* [GIVEN DATA]
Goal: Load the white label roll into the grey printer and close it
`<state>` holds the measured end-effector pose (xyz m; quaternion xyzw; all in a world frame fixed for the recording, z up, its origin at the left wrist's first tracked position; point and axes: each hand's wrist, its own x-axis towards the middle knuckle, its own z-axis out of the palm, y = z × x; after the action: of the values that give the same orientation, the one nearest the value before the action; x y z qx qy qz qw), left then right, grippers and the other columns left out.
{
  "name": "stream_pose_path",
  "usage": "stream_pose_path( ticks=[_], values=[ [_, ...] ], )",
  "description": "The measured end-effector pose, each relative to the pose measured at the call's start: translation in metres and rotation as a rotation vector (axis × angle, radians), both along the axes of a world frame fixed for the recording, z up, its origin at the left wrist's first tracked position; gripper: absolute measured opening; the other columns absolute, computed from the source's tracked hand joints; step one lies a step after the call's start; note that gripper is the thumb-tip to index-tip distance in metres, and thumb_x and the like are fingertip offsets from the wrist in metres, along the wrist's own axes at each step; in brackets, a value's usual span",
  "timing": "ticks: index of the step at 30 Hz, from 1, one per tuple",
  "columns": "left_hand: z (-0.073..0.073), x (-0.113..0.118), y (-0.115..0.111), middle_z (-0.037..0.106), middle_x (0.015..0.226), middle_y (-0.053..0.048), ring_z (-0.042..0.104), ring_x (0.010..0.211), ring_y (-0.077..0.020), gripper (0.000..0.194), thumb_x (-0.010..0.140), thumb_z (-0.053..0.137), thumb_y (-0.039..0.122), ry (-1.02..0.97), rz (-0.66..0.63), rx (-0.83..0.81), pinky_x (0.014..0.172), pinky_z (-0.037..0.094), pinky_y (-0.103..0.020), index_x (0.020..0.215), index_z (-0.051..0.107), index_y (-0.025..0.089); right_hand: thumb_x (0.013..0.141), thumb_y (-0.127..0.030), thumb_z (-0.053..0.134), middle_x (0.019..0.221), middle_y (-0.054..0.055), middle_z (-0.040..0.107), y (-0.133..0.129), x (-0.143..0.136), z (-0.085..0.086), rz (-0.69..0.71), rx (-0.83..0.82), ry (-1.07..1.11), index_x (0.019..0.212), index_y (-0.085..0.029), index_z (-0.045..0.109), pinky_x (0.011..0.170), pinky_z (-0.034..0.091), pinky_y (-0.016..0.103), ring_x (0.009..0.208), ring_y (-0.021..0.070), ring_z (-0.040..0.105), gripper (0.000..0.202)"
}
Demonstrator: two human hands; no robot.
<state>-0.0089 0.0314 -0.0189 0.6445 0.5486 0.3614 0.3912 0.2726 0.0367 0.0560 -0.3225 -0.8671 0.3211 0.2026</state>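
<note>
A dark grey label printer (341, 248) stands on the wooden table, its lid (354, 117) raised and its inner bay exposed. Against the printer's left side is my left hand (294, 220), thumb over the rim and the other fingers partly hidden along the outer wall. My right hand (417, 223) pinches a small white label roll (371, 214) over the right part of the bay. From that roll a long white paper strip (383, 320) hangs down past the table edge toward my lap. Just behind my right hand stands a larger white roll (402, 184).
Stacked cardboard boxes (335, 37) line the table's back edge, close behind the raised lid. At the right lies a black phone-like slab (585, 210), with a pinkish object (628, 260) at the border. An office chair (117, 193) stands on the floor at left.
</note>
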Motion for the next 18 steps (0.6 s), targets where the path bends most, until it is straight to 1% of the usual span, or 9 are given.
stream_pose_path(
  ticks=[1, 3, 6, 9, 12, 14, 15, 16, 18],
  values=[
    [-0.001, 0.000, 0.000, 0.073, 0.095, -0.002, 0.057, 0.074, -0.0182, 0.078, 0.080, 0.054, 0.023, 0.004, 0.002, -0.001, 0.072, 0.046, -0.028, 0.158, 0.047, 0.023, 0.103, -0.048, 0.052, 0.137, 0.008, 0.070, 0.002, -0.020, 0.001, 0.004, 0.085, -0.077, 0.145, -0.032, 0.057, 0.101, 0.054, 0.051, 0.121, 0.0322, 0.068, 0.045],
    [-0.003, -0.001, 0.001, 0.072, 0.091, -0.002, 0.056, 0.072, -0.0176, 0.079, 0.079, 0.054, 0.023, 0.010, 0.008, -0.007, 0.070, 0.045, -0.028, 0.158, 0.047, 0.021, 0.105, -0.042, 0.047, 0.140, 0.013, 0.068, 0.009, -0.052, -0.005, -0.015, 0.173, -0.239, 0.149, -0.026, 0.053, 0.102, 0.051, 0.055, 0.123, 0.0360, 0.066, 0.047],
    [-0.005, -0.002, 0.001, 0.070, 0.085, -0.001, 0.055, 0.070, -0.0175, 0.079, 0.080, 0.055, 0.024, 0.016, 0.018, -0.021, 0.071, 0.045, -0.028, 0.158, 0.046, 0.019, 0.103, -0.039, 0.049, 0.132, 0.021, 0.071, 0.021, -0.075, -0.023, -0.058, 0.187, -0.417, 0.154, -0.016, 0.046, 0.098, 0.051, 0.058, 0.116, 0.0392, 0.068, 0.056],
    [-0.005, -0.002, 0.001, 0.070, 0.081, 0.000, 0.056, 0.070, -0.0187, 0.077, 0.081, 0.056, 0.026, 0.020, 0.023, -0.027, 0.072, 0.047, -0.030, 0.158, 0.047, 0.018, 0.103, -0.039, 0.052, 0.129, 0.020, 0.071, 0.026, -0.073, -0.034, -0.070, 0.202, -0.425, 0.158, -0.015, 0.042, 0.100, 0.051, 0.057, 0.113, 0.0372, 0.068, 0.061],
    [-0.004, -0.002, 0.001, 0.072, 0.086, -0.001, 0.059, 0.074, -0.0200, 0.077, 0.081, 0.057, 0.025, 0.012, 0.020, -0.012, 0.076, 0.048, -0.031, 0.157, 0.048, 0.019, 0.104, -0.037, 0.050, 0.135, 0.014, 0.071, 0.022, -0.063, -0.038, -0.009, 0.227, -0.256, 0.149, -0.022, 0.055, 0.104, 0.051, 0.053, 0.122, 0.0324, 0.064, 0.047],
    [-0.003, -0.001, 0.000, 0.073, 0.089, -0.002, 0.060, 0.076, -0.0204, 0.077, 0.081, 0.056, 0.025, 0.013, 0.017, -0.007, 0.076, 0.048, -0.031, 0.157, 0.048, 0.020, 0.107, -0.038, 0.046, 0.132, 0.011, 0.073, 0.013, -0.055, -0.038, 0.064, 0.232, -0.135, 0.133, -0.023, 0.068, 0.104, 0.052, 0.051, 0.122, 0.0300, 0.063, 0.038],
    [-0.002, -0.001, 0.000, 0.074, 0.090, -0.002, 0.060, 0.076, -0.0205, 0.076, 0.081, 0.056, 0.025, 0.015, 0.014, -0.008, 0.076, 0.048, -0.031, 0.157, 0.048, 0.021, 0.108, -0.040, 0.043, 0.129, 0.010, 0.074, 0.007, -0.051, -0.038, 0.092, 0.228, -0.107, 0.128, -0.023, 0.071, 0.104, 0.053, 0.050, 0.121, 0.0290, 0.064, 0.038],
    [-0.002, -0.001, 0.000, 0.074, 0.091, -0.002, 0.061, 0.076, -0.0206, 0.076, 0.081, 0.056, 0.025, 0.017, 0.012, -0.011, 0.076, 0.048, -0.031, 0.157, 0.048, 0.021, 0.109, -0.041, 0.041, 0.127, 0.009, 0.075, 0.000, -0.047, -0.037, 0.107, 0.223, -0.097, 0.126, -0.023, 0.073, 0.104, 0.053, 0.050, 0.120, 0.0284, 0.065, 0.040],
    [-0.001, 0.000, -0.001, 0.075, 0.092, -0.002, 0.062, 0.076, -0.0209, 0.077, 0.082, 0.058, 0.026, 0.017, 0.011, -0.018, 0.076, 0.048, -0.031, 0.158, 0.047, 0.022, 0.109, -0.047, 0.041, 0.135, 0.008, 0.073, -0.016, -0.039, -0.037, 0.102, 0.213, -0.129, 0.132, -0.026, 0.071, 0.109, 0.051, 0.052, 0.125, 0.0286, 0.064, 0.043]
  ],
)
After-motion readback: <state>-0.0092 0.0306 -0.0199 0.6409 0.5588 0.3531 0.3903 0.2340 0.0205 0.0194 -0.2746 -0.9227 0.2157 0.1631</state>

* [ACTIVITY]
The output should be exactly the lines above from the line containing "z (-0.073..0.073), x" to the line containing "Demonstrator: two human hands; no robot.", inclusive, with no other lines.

* [COMPLETED EXERCISE]
  "columns": "left_hand: z (-0.073..0.073), x (-0.113..0.118), y (-0.115..0.111), middle_z (-0.037..0.106), middle_x (0.015..0.226), middle_y (-0.053..0.048), ring_z (-0.042..0.104), ring_x (0.010..0.211), ring_y (-0.077..0.020), gripper (0.000..0.194), thumb_x (-0.010..0.140), thumb_z (-0.053..0.137), thumb_y (-0.039..0.122), ry (-1.02..0.97), rz (-0.66..0.63), rx (-0.83..0.81), pinky_x (0.014..0.172), pinky_z (-0.037..0.094), pinky_y (-0.103..0.020), index_x (0.020..0.215), index_z (-0.051..0.107), index_y (-0.025..0.089); right_hand: thumb_x (0.013..0.141), thumb_y (-0.127..0.030), thumb_z (-0.053..0.134), middle_x (0.019..0.221), middle_y (-0.054..0.055), middle_z (-0.040..0.107), y (-0.133..0.129), x (-0.143..0.136), z (-0.085..0.086), rz (-0.69..0.71), rx (-0.83..0.82), ry (-1.07..1.11), index_x (0.019..0.212), index_y (-0.085..0.029), index_z (-0.045..0.109), pinky_x (0.011..0.170), pinky_z (-0.034..0.091), pinky_y (-0.016..0.103), ring_x (0.009..0.208), ring_y (-0.021..0.070), ring_z (-0.040..0.105), gripper (0.000..0.202)"
}
Demonstrator: two human hands; no robot.

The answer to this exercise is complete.